€900,000 in funding awarded to three new projects

FAU medical computer scientists utilise patient data for medical research purposes

When doctors and nurses record the treatment of a patient in hospital medical records, it is not just important for the success of the course of treatment, but also provides research scientists with valuable information for use in medical research. Data known as routine clinical data, such as the age and sex of the patient, pre-existing illnesses/conditions, blood pressure, blood count, medication dosage or OP reports which are documented in the patient’s medical records can, for example, be used for comparative medical studies or for quality assurance in hospitals. Prof. Dr. Hans-Ulrich Prokosch from the Department of Medical Computing Science at Friedrich-Alexander-Universität Erlangen-Nürnberg (FAU) and his working group have set themselves the goal of using this data more effectively in the future. Over the next three years the research scientists are to receive around €900,000 in funding from the German Federal Ministry of Economics and Technology (BMWi), the German Federal Ministry of Education and Research (BMBF), and the EU’s Framework Programme for Research. This funding will support the three current research projects which will primarily focus on different aspects of analysing, processing and utilising clinical data.

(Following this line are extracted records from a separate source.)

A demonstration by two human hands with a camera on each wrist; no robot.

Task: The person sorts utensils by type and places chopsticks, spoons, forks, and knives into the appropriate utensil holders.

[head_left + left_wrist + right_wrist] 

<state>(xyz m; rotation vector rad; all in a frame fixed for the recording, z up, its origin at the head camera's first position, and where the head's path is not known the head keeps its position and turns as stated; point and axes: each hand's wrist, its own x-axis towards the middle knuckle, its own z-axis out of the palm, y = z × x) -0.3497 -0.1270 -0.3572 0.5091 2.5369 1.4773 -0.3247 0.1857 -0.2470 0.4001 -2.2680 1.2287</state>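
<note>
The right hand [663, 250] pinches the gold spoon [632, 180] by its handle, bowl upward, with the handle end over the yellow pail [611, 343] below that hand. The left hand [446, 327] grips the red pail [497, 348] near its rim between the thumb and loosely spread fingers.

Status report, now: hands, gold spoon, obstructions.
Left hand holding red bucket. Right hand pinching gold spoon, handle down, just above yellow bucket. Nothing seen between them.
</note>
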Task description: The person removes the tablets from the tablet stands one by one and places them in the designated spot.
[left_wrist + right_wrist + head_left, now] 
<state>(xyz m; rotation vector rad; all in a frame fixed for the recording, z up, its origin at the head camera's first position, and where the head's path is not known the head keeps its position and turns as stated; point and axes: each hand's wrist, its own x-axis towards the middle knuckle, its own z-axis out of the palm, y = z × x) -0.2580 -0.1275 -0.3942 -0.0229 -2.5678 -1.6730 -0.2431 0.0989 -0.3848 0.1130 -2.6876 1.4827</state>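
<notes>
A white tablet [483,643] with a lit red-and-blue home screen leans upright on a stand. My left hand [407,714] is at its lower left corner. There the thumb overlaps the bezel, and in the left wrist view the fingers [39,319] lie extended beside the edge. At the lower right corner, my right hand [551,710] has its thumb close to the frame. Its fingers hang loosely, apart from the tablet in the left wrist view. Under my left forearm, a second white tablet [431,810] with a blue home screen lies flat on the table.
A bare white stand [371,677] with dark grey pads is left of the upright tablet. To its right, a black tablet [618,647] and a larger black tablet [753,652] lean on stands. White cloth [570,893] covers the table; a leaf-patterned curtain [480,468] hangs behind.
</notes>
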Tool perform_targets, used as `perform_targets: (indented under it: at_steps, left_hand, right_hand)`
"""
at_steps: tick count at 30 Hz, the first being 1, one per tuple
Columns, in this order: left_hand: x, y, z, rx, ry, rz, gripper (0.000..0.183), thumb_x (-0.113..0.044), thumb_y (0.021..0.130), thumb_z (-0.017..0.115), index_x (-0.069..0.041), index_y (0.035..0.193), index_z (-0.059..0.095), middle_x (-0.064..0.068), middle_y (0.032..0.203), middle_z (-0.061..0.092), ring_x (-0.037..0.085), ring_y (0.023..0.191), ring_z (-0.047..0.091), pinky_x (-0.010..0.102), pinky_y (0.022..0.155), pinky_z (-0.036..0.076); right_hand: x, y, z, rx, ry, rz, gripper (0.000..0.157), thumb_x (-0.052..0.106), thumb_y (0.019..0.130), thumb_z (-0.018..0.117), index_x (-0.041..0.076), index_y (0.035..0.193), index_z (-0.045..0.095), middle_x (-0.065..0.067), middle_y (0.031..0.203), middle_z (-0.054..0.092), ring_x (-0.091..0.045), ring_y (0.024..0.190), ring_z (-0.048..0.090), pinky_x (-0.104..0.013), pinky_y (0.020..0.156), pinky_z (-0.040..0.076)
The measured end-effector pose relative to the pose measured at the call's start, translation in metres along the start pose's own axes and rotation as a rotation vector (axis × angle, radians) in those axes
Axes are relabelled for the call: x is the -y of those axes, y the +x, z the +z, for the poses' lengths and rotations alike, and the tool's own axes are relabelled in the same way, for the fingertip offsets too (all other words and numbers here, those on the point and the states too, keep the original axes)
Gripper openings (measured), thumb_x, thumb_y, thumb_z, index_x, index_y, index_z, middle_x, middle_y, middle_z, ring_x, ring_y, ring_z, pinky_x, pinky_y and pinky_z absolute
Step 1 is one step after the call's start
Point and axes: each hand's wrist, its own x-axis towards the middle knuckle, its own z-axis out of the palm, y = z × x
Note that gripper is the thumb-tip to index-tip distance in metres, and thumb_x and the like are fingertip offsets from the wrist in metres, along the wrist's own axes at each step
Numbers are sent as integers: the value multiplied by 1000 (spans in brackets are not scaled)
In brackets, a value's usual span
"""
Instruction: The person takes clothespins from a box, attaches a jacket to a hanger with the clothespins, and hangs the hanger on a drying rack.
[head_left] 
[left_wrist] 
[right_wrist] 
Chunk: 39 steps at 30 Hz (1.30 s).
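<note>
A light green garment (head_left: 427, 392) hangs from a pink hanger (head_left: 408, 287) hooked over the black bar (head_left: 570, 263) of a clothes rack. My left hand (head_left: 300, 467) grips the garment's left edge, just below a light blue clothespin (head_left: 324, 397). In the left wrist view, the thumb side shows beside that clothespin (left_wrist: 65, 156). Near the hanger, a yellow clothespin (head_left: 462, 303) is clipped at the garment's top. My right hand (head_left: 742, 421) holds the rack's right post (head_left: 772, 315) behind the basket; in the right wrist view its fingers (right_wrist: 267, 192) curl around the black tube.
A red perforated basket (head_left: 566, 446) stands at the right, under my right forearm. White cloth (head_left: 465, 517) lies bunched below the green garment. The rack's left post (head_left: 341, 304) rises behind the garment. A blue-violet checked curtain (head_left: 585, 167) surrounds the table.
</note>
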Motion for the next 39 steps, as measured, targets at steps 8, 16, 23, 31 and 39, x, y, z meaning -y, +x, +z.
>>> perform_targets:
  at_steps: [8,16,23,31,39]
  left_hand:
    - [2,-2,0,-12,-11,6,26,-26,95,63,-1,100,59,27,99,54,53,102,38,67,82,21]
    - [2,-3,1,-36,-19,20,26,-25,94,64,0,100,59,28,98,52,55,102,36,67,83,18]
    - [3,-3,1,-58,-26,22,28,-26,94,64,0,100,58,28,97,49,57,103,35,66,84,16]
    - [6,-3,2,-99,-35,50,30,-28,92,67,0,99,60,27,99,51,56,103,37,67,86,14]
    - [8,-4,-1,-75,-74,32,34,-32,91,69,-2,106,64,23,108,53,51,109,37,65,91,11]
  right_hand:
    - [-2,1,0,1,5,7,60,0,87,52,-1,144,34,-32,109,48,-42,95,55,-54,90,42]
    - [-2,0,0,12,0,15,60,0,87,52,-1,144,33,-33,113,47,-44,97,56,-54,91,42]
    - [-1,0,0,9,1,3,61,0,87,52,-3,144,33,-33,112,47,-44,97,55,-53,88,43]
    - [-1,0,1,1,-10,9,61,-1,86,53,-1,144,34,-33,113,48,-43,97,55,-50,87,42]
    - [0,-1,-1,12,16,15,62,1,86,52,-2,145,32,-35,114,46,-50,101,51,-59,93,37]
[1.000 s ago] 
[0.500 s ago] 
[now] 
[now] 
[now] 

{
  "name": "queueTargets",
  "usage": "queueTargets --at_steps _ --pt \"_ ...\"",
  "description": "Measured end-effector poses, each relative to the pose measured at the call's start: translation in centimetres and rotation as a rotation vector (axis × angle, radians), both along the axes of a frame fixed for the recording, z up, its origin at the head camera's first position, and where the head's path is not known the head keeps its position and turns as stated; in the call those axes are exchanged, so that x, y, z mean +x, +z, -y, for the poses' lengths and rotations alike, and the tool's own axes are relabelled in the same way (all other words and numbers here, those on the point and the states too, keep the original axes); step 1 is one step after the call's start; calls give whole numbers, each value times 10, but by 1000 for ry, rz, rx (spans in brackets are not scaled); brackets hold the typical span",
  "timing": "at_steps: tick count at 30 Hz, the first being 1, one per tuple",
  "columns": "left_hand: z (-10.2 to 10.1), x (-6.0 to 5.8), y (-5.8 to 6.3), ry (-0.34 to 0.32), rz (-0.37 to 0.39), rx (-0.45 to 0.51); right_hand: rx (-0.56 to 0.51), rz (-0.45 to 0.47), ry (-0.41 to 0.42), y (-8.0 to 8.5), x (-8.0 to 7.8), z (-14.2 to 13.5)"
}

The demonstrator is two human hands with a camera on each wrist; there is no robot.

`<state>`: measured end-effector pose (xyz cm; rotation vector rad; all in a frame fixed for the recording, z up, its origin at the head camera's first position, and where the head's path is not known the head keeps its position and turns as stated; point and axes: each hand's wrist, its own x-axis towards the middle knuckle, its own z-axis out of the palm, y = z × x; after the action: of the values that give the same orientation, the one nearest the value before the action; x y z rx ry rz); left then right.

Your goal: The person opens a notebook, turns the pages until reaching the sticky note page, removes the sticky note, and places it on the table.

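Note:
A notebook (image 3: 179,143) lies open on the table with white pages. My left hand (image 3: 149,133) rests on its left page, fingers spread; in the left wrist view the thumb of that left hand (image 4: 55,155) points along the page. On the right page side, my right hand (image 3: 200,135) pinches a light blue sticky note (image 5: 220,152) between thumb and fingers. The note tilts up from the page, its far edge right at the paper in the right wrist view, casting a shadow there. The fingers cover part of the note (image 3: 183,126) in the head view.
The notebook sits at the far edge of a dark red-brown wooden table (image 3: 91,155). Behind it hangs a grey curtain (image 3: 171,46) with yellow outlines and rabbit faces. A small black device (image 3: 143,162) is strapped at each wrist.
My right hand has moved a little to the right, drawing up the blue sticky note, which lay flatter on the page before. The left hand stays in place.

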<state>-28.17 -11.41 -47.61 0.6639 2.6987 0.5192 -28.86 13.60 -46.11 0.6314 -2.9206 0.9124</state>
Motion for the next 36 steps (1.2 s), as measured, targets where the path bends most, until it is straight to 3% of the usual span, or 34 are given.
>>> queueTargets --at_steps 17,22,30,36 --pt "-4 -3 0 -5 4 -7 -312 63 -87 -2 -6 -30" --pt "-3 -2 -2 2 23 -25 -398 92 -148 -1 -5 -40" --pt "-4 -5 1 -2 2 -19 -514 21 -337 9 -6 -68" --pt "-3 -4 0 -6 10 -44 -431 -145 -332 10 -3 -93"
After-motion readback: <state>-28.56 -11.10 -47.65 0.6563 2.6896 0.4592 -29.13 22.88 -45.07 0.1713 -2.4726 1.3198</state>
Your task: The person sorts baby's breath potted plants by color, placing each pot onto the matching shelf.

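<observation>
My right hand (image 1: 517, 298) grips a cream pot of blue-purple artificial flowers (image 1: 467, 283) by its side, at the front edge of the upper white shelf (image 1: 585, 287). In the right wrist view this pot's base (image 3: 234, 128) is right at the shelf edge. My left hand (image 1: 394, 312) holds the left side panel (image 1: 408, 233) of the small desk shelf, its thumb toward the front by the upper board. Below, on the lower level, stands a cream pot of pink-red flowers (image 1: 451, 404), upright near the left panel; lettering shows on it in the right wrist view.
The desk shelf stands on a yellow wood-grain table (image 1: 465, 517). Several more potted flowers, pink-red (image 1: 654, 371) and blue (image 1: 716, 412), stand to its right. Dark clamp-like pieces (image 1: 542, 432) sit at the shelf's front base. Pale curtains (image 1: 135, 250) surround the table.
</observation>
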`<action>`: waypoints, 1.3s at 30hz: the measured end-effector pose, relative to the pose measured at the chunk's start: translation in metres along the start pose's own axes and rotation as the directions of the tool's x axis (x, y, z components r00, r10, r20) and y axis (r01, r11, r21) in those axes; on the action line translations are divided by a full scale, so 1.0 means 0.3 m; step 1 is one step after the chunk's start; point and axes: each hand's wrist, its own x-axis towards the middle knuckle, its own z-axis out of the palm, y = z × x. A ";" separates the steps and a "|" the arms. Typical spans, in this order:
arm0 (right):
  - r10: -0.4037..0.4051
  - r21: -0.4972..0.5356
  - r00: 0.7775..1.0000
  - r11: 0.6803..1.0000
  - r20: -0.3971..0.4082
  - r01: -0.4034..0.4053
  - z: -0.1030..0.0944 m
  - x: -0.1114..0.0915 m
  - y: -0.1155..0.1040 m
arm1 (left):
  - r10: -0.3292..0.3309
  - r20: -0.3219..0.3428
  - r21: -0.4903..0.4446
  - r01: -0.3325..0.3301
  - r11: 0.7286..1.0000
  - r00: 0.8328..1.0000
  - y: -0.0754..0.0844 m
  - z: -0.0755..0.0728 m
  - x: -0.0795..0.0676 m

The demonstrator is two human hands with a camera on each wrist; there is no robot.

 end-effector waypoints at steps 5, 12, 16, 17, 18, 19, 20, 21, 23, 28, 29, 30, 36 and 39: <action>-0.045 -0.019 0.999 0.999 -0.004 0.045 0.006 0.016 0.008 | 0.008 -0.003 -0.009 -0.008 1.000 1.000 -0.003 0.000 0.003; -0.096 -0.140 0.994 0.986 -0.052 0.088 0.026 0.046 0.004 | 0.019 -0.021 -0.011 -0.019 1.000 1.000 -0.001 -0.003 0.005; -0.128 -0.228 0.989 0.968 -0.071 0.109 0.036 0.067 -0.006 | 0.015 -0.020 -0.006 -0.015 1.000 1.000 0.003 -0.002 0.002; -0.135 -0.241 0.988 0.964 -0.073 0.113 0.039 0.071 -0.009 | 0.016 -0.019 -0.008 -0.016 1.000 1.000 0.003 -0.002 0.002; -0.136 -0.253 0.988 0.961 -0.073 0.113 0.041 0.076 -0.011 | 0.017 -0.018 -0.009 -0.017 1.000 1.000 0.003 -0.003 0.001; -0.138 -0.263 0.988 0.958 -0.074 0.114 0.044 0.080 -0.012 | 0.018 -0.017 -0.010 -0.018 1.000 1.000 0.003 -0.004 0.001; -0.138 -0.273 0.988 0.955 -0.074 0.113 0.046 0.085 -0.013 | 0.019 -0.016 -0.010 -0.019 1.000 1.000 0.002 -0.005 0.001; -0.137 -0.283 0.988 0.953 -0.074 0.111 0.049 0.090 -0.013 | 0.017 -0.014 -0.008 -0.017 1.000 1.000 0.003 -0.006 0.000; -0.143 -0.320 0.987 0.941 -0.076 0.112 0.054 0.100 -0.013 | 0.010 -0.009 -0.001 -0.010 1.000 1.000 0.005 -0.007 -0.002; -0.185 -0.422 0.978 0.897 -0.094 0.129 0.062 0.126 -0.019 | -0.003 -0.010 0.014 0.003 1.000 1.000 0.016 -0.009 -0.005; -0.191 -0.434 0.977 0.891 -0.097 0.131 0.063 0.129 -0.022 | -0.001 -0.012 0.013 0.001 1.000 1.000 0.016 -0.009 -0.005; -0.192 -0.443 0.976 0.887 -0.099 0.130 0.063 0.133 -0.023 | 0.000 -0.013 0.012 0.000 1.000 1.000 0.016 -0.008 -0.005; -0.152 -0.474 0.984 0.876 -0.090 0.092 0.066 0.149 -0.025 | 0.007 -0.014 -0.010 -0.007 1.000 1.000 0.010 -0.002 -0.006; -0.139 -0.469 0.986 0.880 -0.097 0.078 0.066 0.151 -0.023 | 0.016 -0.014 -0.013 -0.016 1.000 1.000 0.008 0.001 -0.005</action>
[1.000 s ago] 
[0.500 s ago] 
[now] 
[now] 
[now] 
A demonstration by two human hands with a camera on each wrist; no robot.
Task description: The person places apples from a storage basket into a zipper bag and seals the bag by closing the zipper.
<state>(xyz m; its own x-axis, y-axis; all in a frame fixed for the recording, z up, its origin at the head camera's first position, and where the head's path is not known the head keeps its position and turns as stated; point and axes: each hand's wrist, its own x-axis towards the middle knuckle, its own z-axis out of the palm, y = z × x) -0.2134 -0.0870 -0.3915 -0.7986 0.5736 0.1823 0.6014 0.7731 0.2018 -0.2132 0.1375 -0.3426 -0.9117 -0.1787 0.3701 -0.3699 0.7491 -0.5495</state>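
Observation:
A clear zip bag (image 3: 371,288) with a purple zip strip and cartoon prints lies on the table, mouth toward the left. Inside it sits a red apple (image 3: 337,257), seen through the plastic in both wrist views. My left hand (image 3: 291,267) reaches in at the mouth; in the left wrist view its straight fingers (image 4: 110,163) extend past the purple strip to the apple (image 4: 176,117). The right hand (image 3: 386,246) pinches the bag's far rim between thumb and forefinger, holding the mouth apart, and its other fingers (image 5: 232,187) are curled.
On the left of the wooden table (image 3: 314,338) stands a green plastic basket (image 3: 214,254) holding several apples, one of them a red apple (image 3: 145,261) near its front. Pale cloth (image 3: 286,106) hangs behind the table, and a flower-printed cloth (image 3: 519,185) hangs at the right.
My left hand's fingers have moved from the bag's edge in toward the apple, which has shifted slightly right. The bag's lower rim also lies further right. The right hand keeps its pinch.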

In the first project “Integrated Data Repository Toolkit” (IDRT) the BMBF is supporting the creation of a platform which brings together data from clinical practice and pre-clinical research within a data protection compliant format. One particular challenge facing developers is the task of putting the often very heterogeneous databases from various sources into one analogous form. Professor Prokosch and his team intend to adapt existing, tried-and-tested IT architectures to the requirements of integrated medical research in Germany, and integrate them into one seamless project. As such, using freely available, open source components such as i2b2 (Informatics for Integrating Biology and the Bedside) and Talend Open Studio, should help lay the foundations for sustainable use by an increased number of users. The project involves the participation of FAU medical computer scientists in conjunction with colleagues from Göttingen and Leipzig as well as the TMF (Technology, Methods and Infrastructure for Networked Medical Research) umbrella organisation.

While structured data, for example data from electronic patient records, has already been analysed successfully in numerous different research projects, unstructured information such as medical reports, and radiology and pathology results have remained largely unexploited for research purposes. And this, indeed, is the starting point for a further cloud4health project led by Erlangen medical computer scientists and sponsored by the BMWi. The researchers also hope to make use of these resources by means of textual analysis and interpretation. It is hoped that by using cloud computing technologies and concepts, dynamic resources could be made available for essential CPU and memory intensive processes. Furthermore, services are to be developed for the processing of data as Software-as-a-Service (SaaS), which will in turn enable the development of registers, the identification and assessment of adverse reactions to pharmaceutical products and help carry out financial management audits of medical services. The project will place particular emphasis on data protection considerations – after all, who actually feels comfortable providing sensitive data to a global cloud? Erlangen medical computer scientists will provide expertise for medical processes and data warehousing, and Erlangen University Hospital shall provide support in the form of the evaluation of the processes developed. The Department for Medical Computing Science is also working with a number of other partners: these include, Averbis GmbH – the project’s consortium manager, which is providing long-standing experience and tools for automated text analysis –, the Frauenhofer Institute for Algorithms and Scientific Computing (SCAI, in St. Augustin), which boasts extensive experience in the field of cloud computing and text analysis processes, the TMF with its expertise in data protection issues, and Rhön-Klinikum AG which provides a further evaluation perspective.

The team of Erlangen experts participating in the EU project eHealthMonitor hope to create an application for patients that brings together data from electronic medical records and information from other data sources such as wearable sensors and the Internet. The objective is to create a personal health database which does not only collect data, but also selectively supplies and interprets information based on the individual preferences and pre-existing illnesses/conditions of the user. The greatest challenge lies in the complexity of the data sources which have to be conflated in spite of their different structures, quality and protection requirements.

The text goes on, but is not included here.